Look through the lines below and copy each one that includes "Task".

[Items from a dataset]
● ● ●
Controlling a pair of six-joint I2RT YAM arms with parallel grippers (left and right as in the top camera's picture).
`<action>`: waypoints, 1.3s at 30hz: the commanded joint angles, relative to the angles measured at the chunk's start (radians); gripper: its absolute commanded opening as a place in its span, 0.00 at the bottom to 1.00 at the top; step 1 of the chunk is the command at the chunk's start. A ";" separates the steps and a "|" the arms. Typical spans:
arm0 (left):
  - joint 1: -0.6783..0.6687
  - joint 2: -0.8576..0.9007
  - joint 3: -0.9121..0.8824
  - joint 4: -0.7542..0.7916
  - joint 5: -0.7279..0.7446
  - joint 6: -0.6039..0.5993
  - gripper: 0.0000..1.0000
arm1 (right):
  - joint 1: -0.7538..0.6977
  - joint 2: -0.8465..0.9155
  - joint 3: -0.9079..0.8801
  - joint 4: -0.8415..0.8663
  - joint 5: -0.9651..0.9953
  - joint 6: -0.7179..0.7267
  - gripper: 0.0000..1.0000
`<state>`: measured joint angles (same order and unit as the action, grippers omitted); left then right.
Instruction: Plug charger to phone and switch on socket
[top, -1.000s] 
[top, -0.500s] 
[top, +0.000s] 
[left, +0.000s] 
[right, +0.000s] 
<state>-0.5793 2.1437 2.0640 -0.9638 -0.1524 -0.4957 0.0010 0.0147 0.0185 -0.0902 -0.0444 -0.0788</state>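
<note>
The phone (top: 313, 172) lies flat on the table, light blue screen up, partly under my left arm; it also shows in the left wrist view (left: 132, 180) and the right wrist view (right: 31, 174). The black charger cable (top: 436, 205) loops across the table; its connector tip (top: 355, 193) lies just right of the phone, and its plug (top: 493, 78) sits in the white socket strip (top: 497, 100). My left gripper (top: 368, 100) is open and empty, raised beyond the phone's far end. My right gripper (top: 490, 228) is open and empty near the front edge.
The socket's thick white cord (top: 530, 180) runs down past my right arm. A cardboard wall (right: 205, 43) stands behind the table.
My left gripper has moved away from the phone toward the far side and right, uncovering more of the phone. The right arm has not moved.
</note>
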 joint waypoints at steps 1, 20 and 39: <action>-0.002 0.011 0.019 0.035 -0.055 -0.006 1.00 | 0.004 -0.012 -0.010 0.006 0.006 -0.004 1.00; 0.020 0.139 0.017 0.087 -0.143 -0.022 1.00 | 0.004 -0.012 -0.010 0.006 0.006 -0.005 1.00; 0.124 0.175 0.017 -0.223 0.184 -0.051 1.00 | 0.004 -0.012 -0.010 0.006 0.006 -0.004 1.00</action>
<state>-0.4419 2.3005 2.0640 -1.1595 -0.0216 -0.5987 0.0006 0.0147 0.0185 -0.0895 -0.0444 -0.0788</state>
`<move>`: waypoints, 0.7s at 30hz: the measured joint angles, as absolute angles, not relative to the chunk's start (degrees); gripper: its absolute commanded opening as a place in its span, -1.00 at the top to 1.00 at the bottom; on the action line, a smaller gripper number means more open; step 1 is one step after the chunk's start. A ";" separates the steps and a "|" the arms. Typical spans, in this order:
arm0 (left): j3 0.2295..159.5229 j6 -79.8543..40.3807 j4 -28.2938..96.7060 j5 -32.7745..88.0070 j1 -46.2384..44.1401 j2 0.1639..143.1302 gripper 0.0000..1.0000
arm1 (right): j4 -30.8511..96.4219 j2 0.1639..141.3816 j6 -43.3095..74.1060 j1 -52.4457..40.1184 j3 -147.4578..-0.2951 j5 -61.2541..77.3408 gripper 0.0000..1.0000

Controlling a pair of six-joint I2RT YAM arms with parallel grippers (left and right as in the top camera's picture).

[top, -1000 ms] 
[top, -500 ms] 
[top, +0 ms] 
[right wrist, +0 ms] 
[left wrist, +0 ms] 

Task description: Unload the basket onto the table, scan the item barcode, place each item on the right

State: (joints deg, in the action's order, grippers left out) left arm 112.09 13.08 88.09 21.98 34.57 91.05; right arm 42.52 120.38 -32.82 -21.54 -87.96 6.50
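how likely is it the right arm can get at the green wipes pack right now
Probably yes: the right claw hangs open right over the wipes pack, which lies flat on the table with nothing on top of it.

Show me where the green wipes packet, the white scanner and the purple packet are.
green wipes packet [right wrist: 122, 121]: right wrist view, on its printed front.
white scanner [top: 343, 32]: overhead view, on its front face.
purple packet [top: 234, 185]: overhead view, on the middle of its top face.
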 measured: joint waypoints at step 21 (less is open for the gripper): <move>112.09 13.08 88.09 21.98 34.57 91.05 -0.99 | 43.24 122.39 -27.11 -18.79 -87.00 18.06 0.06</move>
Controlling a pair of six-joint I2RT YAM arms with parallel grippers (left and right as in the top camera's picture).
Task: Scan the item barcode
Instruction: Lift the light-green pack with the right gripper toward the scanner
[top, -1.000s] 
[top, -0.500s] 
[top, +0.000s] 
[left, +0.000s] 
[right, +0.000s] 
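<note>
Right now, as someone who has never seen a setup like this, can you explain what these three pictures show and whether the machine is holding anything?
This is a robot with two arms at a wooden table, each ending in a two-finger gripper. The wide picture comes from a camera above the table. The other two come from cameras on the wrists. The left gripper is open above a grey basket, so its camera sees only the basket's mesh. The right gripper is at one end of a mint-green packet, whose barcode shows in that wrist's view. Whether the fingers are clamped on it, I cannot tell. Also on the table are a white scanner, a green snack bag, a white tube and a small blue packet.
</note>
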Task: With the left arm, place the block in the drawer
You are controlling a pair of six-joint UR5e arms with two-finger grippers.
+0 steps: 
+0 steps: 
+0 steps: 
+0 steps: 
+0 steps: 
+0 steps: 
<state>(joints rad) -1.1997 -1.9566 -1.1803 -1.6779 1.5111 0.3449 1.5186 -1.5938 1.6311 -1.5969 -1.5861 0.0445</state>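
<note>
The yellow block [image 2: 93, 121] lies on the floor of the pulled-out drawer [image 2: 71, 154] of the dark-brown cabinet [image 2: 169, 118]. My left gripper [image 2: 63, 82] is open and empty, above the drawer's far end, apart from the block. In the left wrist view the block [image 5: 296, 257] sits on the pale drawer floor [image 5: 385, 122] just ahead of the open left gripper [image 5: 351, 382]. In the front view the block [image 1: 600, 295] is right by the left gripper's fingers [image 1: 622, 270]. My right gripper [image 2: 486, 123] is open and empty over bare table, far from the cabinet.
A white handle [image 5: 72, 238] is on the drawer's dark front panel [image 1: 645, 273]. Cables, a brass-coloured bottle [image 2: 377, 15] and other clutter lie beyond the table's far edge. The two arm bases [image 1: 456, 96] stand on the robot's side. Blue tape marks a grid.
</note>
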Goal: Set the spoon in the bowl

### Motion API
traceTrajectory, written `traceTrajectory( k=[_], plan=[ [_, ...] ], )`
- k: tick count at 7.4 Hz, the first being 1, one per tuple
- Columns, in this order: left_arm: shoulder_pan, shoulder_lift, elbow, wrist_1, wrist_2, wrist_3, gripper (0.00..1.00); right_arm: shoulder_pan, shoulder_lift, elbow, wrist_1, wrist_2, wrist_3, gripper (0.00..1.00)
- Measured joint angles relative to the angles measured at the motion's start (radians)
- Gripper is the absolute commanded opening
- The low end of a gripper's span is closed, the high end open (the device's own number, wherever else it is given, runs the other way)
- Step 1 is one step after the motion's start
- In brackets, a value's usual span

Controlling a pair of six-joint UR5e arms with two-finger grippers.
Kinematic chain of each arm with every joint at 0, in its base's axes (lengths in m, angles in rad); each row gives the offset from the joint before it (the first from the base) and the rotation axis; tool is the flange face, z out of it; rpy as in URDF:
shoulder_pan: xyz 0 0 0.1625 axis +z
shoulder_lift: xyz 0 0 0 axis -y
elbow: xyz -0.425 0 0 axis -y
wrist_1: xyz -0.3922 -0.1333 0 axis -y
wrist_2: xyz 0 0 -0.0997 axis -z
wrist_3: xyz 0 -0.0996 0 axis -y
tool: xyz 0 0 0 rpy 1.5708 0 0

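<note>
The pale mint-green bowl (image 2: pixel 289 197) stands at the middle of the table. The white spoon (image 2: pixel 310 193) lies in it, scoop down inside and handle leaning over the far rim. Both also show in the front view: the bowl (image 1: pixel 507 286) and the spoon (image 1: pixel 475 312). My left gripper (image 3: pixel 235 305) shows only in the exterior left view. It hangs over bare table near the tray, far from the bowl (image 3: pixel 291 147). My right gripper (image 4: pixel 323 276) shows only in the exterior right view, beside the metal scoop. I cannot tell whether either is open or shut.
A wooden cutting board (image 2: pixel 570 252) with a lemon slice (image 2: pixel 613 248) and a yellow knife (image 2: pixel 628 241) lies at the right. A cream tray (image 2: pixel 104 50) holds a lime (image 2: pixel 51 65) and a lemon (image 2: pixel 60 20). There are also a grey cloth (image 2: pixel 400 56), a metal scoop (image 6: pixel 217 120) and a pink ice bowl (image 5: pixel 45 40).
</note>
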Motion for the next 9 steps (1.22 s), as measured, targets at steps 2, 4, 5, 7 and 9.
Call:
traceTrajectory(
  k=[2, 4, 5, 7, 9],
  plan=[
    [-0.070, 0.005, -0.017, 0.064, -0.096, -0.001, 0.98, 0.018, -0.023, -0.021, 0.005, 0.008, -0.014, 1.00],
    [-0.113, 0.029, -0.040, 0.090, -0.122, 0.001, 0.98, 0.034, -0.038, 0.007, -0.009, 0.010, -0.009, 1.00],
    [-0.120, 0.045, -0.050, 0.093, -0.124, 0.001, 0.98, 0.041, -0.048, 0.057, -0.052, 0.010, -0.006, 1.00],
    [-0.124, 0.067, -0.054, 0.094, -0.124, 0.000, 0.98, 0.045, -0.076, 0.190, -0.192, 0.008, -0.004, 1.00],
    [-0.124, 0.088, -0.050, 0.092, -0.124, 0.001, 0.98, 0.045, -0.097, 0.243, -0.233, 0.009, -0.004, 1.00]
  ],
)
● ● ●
**EXERCISE RESULT**.
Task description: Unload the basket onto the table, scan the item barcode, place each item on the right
Task: Scan the item barcode
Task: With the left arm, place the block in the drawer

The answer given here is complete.